Kaskade’s concert on July 27 marked the last blissful evening that N and I would ever spend together. Before the event, I had recorded the broadcast on TV and excitedly planned to watch the replay. Now, hesitation sunk in. That night was riddled with personal memories, most of which linked back to him. How would it feel to view the playback? Was I ready to revisit that place? My looming fear was that watching the video would cause more hurt – the same hurt I’ve been fighting to subdue all weekend. But with an impromptu burst of confidence, I pressed “play.”
The moment the video started, goosebumps seized my body. The sweeping views of the arena and the elated faces in the crowd were mind-blowingly beautiful. Suddenly, I was transported back in time. There we stood, on our private upper-level balcony with an expansive view of the venue. Waves of giddyness consumed the air. The beat pulsed through my core, gripping my heart and making it dance. I was wrapped in N’s arms, our bodies were intertwined and moved in tandem. In that very second, the building felt empty; it was just the two of us and the music.

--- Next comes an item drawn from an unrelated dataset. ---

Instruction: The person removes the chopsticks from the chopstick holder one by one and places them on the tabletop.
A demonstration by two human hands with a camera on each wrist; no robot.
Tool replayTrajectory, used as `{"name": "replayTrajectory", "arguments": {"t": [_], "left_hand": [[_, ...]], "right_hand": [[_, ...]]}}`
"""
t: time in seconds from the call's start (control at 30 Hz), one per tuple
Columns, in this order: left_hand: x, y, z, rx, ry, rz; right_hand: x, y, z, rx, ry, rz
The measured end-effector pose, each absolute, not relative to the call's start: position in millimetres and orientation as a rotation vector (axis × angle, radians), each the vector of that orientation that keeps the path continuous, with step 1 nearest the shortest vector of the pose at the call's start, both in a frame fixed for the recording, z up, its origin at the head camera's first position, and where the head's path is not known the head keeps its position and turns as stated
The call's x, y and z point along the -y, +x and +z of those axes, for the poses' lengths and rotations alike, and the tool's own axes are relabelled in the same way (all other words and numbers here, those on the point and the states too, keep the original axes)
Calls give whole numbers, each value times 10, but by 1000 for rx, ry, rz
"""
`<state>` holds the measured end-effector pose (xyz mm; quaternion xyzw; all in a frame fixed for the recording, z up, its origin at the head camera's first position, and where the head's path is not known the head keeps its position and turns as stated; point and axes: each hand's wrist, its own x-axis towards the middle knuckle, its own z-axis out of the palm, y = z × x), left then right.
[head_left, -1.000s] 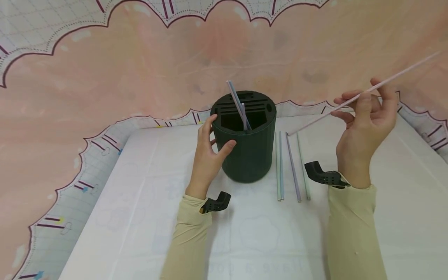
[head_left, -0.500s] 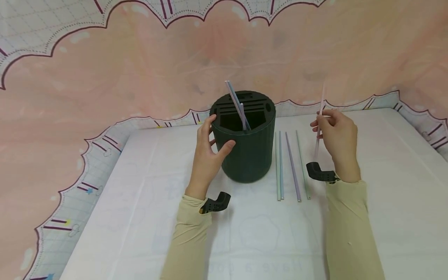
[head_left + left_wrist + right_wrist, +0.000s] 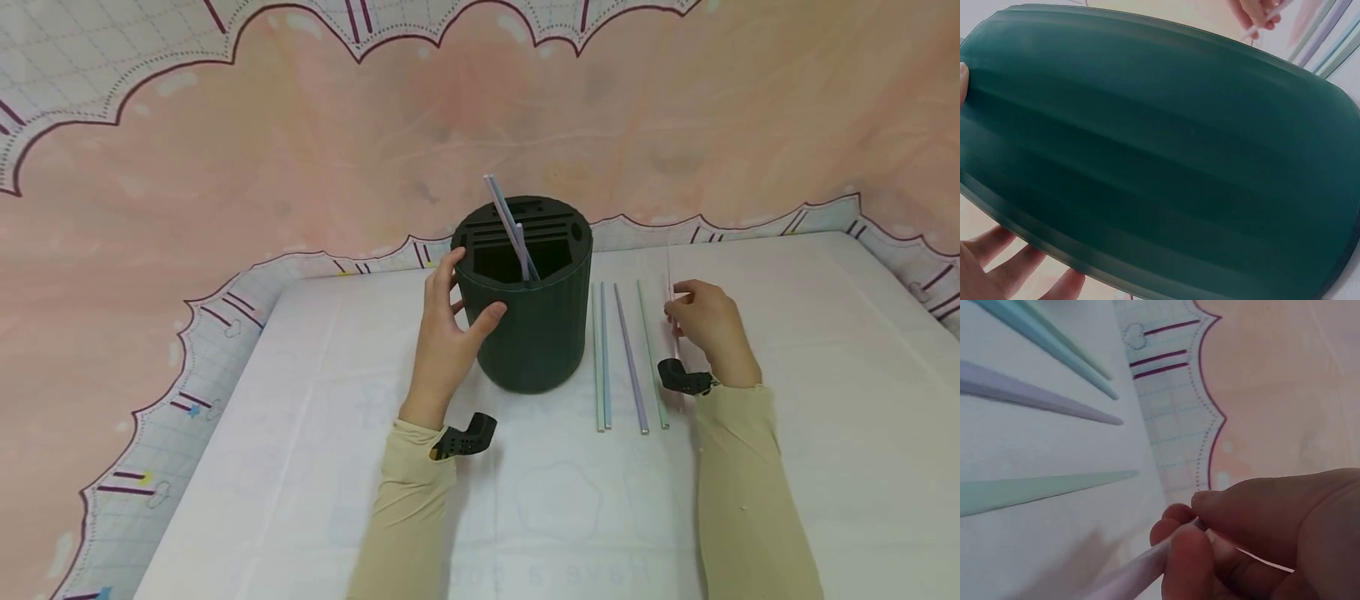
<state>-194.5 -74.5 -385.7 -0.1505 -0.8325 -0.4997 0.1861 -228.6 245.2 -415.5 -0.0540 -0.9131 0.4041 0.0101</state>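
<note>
- Biggest first: white surface (image 3: 360, 500), it's under all of this.
- Dark green holder (image 3: 528, 337) stands upright on it with a few sticks (image 3: 501, 208) poking out the top. My left grip (image 3: 448, 337) is wrapped on its left side, thumb on the near face.
- Right of that, a row of four lying lengthwise away from me: pale green stick (image 3: 597, 358), blue stick (image 3: 605, 358), purple stick (image 3: 631, 358), mint stick (image 3: 652, 358).
- My right grip (image 3: 708, 329) is just right of the mint stick, not touching it, and way nearer this end than my left.
- Pink stick (image 3: 1132, 572): pinched between right thumb and fingertips, long axis roughly alongside the mint one. It pokes out both ways from the pinch. Can't tell if it's touching down.
</note>
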Motion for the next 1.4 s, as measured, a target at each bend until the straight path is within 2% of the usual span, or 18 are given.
{"name": "replayTrajectory", "arguments": {"t": [0.87, 1.13, 1.4], "left_hand": [[762, -1945, -3890, 2320, -451, -1380], [748, -1952, -3880, 2329, -438, -1375], [751, -1946, -3879, 2335, -428, -1380]], "right_hand": [[-2437, -2287, -4346, 2910, -148, 1332], [-2265, -2338, -4100, 2588, -58, 1350], [-1944, -2207, -3777, 2108, 153, 1405]]}}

As I continued to watch the concert footage, feelings of sadness never took hold. Only pure joy. The video helped me remember every incredible moment from that evening. I’m grateful that I got to experience the show, and even more grateful that I experienced it with N. I now realize that just because I’m moving on, it doesn’t mean that I have to bury the memories. It’s okay to look back at those moments in time with him when I felt genuinely happy and carefree. Right now, Kaskade’s second-to-last song of the concert (“I Remember”) is playing in the background. The timing is uncanny.